Rick McGowan wrote:
>
> Well... I always get a little rambunctious when people talk about some
> programming language spec supporting or not supporting i18n or bidi or
> whatever. Java is just a programming language (not manna from heaven as some
> people appear to believe). So why should a programing language spec talk
> about anything other than the syntax and semantics of the language itself?
> Why on earth need it specify anything about BIDI? (The libraries are a
> different matter, of course, if you have a set of them that you prefer to
> work with.)
>
> To put it a little academically... The Unicode BIDI algorithm can be
> implemented in C. For the sake of argument, I'll assume C is a Turing
> complete language. If we assume Java is also Turing complete, then they're
> formally equivalent, and hence Java is a perfectly usable vehicle for
> implementing the Unicode BIDI algorithm. As near as I can tell, you can
> support BIDI with either language, or COBOL or Z80 assembly language for that
> matter. Support for BIDI has nothing to do with programming language specs.
>
> What's the problem?
>
> Rick
It is a bit more than that. Java refers to both the programming language and
the standard class libraries. The typical program will make very extensive use
of those libraries.
Moreover, when people refer to BIDI support, they tend to mean the whole ball
of wax: text using the BIDI algorithm, but also Arabic character shaping,
dialogs flowing the right direction, checkboxes on the correct side, etc.

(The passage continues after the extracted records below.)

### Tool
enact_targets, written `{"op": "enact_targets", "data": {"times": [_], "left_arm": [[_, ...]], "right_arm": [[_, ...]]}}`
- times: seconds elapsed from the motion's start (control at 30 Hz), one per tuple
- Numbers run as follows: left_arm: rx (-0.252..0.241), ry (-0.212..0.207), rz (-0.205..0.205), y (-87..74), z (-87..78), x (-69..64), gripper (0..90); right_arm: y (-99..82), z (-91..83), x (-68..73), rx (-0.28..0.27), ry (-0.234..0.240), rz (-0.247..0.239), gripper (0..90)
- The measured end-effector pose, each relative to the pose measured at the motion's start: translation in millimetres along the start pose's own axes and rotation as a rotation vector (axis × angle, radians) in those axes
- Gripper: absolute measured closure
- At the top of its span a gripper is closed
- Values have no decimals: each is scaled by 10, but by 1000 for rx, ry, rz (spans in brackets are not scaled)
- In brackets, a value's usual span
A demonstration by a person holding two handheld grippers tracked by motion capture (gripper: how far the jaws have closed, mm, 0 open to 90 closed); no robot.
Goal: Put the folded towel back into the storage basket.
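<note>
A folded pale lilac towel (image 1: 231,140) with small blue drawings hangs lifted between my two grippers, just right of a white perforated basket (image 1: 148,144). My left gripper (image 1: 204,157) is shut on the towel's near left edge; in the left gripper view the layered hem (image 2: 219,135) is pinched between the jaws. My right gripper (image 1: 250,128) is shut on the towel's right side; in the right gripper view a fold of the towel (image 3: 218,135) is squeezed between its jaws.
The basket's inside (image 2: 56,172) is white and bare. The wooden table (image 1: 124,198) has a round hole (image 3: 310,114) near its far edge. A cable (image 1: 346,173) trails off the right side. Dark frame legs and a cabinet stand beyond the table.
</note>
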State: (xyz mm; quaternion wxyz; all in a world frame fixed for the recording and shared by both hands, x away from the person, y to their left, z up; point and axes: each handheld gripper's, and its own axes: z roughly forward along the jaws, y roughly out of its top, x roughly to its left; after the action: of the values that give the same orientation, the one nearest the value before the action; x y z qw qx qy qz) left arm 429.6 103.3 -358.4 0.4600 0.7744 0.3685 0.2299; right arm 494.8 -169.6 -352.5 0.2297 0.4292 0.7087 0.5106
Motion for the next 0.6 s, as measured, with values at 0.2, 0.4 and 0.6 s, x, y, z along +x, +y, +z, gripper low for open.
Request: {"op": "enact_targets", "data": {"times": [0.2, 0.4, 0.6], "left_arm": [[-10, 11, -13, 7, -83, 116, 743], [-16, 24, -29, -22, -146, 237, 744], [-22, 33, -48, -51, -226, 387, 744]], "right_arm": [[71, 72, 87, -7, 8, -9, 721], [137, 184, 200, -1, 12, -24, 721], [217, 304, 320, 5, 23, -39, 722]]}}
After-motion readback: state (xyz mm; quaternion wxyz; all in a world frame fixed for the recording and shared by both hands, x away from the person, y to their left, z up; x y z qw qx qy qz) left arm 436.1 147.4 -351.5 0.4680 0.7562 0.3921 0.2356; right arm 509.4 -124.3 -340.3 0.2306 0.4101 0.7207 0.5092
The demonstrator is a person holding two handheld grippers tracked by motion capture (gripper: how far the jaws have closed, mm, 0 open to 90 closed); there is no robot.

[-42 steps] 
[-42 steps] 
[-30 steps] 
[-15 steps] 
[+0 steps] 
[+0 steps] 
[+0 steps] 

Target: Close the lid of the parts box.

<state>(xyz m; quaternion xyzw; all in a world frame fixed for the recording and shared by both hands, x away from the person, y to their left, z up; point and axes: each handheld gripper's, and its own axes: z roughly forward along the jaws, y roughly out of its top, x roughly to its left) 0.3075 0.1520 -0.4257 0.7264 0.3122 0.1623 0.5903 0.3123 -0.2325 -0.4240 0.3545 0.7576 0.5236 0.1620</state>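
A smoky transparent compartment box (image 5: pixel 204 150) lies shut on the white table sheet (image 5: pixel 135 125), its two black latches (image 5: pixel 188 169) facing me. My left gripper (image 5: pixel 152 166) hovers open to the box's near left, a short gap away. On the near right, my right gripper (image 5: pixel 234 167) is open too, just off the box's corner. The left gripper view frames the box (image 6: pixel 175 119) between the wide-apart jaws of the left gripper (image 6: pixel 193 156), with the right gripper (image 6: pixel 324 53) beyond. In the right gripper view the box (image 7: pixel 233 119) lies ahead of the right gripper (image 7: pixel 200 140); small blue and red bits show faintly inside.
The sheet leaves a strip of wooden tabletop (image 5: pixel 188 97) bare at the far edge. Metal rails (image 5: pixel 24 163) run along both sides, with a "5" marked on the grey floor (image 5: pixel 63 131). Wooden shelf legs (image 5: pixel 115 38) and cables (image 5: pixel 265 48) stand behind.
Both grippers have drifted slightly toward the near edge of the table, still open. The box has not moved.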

While a BIDI algorithm can be implemented with Java, until it is integrated in
with the normal methods of drawing strings, presenting button labels, putting
the checkbox on the correct side, etc. you would have to reinvent much of the
wheel in order to use it.
Moreover, the BIDI support you can offer in pure Java is limited (in 1.1) by
the access you have to the font machinery; you can't find out which glyphs are
available for which characters. You can do simple Arabic this way, but you
can't do some of the other complex languages like the Indics.